I'd like to know how to draw these trees:

enter image description here

I really have no idea. I've taken a look but I didn't find out anything that could help me (to draw these trees in particular). So I hope you can help me.

\documentclass[a4paper]{article}
\usepackage{amsmath}

\begin{document}

\end{document}
  • 3
    Your question leaves all the effort to our community, even typing the essentials of a TeX document such as \documentclass{}...\begin{document} etc. As it is, most of our users will be very reluctant to touch your question, and you are left to the mercy of our procrastination team who are very few in number and very picky about selecting questions. You can improve your question by adding a minimal working example (MWE) that more users can copy/paste onto their systems to work on. If no hero takes the challenge we might have to close your question. – cfr Mar 26 '15 at 3:46
  • Welcome to TeX SE, by the way! There are lots of examples of trees on the site, so I'm sure you will find something to get you started. – cfr Mar 26 '15 at 3:47
  • Hello and thank you for the welcoming! I've changed the post. Is it what you were suggesting? – francolino Mar 26 '15 at 3:55
  • What are these trees for? That is, what are they meant to do or show? – cfr Mar 27 '15 at 2:16
  • In my university we're following the book "Logic and structure" by Dirk Van Dalen. If you take a look at it, you will see that they aren't proof trees. These trees are examples of functions defined by recurrence. – francolino Mar 28 '15 at 8:18
10

For example, here's a schematic of the second tree using the powerful forest package.
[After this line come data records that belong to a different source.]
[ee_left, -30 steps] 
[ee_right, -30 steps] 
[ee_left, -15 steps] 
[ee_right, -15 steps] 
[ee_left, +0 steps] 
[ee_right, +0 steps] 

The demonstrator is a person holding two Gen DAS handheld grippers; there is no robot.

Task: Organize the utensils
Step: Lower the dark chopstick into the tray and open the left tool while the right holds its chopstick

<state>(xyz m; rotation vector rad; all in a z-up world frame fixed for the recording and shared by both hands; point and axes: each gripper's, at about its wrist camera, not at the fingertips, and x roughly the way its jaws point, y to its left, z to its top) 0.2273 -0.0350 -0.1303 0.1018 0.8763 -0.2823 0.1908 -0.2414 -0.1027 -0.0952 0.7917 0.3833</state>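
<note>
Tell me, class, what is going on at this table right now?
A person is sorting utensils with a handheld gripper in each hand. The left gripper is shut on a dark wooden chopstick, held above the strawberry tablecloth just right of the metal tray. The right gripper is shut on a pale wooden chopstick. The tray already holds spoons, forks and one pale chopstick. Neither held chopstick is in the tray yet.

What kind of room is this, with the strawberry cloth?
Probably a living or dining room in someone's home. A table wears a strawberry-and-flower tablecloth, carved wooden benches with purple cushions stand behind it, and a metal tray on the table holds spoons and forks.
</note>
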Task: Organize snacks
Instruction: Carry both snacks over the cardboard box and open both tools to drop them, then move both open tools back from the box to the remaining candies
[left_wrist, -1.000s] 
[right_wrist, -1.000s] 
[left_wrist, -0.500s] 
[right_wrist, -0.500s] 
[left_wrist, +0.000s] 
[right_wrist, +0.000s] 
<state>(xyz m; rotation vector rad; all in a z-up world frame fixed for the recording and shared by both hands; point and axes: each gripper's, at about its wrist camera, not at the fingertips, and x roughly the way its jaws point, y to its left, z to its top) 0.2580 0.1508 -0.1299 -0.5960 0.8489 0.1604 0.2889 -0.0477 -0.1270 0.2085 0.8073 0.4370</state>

\documentclass[tikz, border=5pt]{standalone}
\usepackage{forest}

\begin{document}
  \begin{forest}
    for tree={
      shape=circle,
      fill=black,
      minimum width=5pt,
      inner sep=1pt,
      parent anchor=south,
      child anchor=north,
      anchor=center,
      line width=1pt
    }
    [, label={right:some label A}
      [, label={right:some label B}
        [, label={right:some label C}
          [, label={below:F}]
          [, label={right:some label D}
            [, label={below:E}]
          ]
        ]
      ]
    ]
  \end{forest}
\end{document}

schematic forest

EDIT

Here are the two trees with their formulae.

If you are learning to use proof trees in logic, DO NOT use these as examples.

These are NOT the standard trees used in logical proofs!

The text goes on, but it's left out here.